Lexer

Simple lexer based on regular expressions.

class reparsec.lexer.Token(kind, value, start=(0, 0, 0), end=(0, 0, 0))
Parameters:
  • kind (str) – Name of capture group from lexer spec

  • value (str) – Value of token

  • start (Loc) – Start location

  • end (Loc) – End location

exception reparsec.lexer.LexError(loc)

Exception that is raised if a lexer was unable to process the input.

Parameters:

loc (Loc) – Location of error

reparsec.lexer.split_tokens(src, spec)

Splits input string into list of tokens.

The lexer specification is a compiled regular expressions with named capture groups for individual tokens. Only the last capture group is taken into account. If no capture group matches, the token is skipped.

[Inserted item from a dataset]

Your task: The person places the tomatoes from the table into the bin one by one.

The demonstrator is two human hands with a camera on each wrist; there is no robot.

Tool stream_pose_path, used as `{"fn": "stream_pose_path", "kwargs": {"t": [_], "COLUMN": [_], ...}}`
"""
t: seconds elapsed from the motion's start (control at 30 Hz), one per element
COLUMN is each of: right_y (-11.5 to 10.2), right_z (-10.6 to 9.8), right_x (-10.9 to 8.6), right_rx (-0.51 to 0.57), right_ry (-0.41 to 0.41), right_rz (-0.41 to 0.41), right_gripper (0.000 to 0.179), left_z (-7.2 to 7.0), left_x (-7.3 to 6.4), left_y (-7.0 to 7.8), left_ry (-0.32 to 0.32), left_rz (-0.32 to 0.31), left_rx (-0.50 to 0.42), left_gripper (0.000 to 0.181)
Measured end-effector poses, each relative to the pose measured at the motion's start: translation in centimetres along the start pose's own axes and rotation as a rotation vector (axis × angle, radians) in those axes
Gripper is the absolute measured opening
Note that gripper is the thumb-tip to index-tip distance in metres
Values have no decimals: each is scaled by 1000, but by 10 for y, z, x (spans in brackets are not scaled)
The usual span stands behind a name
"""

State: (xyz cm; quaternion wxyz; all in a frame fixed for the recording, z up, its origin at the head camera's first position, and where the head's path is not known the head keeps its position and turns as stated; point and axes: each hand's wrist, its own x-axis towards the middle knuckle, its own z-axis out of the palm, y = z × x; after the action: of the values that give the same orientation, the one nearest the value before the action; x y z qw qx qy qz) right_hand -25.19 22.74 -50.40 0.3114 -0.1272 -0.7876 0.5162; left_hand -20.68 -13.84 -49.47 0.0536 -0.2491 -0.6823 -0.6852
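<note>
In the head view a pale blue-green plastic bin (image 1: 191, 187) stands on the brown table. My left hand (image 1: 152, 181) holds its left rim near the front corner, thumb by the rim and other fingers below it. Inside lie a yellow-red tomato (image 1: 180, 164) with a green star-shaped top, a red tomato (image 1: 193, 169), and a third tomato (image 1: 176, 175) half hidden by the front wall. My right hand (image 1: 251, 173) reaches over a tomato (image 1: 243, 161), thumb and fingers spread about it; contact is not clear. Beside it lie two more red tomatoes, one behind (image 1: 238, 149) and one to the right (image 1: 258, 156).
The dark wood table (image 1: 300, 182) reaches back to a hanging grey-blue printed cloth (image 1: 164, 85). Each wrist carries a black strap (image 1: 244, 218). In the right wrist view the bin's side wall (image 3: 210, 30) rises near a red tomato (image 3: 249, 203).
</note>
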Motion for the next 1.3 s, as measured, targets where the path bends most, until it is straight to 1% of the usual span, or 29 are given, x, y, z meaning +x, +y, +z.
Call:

>>> from reparsec.lexer import split_tokens
>>> import re
>>> spec = re.compile(r"(?P<num>[0-9]+)|(?P<op>[+])|\s+")
>>> split_tokens("1 + 2 + 3", spec)  
[Token(kind='num', value='1'), Token(kind='op', value='+'),
 Token(kind='num', value='2'), Token(kind='op', value='+'),
 Token(kind='num', value='3')]
Parameters:
  • src (str) – Input

  • spec (Pattern[str]) – Compiled regular expression

Return type:

List[Token]

reparsec.lexer.token(kind)

Parses token of the specified kind and returns the token.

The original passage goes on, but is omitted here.